* What the exercise asks
Please give back each line of the listing, unchanged in every word.

* Input data
....................

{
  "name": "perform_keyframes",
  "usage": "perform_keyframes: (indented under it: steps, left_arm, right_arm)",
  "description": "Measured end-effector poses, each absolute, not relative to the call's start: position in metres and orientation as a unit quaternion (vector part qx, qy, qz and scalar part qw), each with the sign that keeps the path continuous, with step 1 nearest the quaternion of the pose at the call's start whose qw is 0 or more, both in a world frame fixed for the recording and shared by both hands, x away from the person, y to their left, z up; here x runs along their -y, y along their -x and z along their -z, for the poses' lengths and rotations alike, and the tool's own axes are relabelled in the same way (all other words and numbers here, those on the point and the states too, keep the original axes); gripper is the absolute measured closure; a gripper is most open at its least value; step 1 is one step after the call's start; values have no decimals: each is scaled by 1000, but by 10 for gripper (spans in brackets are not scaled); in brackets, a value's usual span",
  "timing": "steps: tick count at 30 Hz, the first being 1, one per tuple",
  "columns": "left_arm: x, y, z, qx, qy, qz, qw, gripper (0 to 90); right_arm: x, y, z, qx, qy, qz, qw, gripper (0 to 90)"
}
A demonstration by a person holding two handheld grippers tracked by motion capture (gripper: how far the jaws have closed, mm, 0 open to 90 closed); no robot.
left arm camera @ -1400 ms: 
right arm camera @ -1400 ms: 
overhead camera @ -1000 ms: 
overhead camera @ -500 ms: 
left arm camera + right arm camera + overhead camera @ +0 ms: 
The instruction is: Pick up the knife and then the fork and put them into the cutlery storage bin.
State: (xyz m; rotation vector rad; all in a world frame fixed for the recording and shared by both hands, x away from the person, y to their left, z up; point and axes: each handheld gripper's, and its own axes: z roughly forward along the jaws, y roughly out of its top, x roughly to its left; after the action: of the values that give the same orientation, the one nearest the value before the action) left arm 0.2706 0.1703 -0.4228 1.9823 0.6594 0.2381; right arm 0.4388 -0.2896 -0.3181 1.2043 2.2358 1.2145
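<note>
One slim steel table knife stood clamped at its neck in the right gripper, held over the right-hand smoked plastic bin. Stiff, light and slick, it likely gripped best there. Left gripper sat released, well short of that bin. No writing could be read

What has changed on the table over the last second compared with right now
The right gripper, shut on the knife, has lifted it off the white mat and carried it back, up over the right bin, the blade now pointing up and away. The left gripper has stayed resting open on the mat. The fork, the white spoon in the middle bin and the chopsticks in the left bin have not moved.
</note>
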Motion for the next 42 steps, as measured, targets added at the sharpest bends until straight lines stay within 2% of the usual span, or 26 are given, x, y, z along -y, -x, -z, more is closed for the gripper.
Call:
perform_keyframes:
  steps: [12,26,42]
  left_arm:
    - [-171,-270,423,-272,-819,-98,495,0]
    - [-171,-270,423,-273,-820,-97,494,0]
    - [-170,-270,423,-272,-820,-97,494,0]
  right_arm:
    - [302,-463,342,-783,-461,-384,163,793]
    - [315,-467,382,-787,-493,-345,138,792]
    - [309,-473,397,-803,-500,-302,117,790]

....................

* Reply
{
  "name": "perform_keyframes",
  "usage": "perform_keyframes: (indented under it: steps, left_arm, right_arm)",
  "description": "Measured end-effector poses, each absolute, not relative to the call's start: position in metres and orientation as a unit quaternion (vector part qx, qy, qz and scalar part qw), each with the sign that keeps the path continuous, with step 1 nearest the quaternion of the pose at the call's start whose qw is 0 or more, both in a world frame fixed for the recording and shared by both hands, x away from the person, y to their left, z up; here x runs along their -y, y along their -x and z along their -z, for the poses' lengths and rotations alike, and the tool's own axes are relabelled in the same way (all other words and numbers here, those on the point and the states too, keep the original axes); gripper is the absolute measured closure; a gripper is most open at its least value; step 1 is one step after the call's start; values have no decimals: each is scaled by 1000, but by 10 for gripper (spans in brackets are not scaled); in brackets, a value's usual span",
  "timing": "steps: tick count at 30 Hz, the first being 1, one per tuple",
  "columns": "left_arm: x, y, z, qx, qy, qz, qw, gripper (0 to 90); right_arm: x, y, z, qx, qy, qz, qw, gripper (0 to 90)"
}
A demonstration by a person holding two handheld grippers tracked by motion capture (gripper: how far the jaws have closed, mm, 0 open to 90 closed); no robot.
left arm camera @ -1400 ms: 
right arm camera @ -1400 ms: 
overhead camera @ -1000 ms: 
overhead camera @ -500 ms: 
left arm camera + right arm camera + overhead camera @ +0 ms: 
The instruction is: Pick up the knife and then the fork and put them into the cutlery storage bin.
State: (xyz m; rotation vector rad; all in a world frame fixed for the recording and shared by both hands, x away from the person, y to their left, z up; point and axes: each handheld gripper's, and its own axes: z roughly forward along the jaws, y roughly out of its top, x roughly to its left; after the action: of the values that give the same orientation, the one nearest the value before the action) left arm 0.2706 0.1703 -0.4228 1.9823 0.6594 0.2381; right arm 0.4388 -0.2896 -0.3181 1.2043 2.2358 1.2145
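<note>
One slim steel table knife stood clamped at its neck in the right gripper, held over the right-hand smoked plastic bin. Stiff, light and slick, it likely gripped best there. Left gripper sat released, well short of that bin. No writing could be read

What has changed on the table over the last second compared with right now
The right gripper, shut on the knife, has lifted it off the white mat and carried it back, up over the right bin, the blade now pointing up and away. The left gripper has stayed resting open on the mat. The fork, the white spoon in the middle bin and the chopsticks in the left bin have not moved.
</note>
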Motion for the next 42 steps, as measured, targets added at the sharpest bends until straight lines stay within 2% of the usual span, or 26 are given, x, y, z along -y, -x, -z, more is closed for the gripper.
Call:
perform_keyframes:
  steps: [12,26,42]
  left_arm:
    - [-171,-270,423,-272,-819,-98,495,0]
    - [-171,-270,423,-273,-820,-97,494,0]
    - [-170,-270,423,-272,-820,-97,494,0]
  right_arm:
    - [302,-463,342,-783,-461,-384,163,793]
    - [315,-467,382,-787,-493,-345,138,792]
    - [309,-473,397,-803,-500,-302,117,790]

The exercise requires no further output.